# WHAT NEEDS TO BE DONE
Please return, with no alterations, the lines below from the very first through the one that contains "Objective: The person".

# RECORDED DATA
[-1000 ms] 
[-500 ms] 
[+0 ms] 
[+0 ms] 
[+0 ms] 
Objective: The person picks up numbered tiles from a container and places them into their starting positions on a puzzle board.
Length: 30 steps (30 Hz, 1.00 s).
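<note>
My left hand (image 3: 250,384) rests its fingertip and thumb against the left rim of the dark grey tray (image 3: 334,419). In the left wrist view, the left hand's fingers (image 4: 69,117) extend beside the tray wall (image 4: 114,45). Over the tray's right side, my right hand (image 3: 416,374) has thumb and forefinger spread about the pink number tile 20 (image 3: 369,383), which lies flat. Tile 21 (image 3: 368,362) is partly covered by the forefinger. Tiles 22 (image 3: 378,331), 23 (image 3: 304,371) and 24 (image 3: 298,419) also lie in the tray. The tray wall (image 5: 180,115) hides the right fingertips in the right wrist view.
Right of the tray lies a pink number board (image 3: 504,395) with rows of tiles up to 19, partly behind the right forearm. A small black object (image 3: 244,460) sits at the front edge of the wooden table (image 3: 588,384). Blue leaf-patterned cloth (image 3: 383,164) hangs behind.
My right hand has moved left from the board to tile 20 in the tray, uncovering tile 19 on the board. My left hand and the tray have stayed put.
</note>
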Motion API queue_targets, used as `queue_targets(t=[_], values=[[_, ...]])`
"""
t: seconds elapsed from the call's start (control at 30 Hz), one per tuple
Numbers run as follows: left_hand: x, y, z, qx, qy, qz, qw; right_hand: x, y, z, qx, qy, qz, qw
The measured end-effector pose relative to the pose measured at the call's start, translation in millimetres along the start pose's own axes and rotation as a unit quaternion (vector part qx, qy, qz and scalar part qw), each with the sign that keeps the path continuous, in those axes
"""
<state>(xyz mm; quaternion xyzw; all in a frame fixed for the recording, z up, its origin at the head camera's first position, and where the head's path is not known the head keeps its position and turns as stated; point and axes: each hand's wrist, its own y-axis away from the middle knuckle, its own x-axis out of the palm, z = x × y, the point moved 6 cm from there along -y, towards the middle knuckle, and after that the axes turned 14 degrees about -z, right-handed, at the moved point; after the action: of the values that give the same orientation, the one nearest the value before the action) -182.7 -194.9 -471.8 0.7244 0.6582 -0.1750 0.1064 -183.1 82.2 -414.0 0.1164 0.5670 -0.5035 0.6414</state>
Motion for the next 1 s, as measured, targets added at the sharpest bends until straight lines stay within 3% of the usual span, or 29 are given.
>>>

# SOLUTION TO THIS EXERCISE
[-1000 ms] 
[-500 ms] 
[+0 ms] 
[+0 ms] 
[+0 ms] 
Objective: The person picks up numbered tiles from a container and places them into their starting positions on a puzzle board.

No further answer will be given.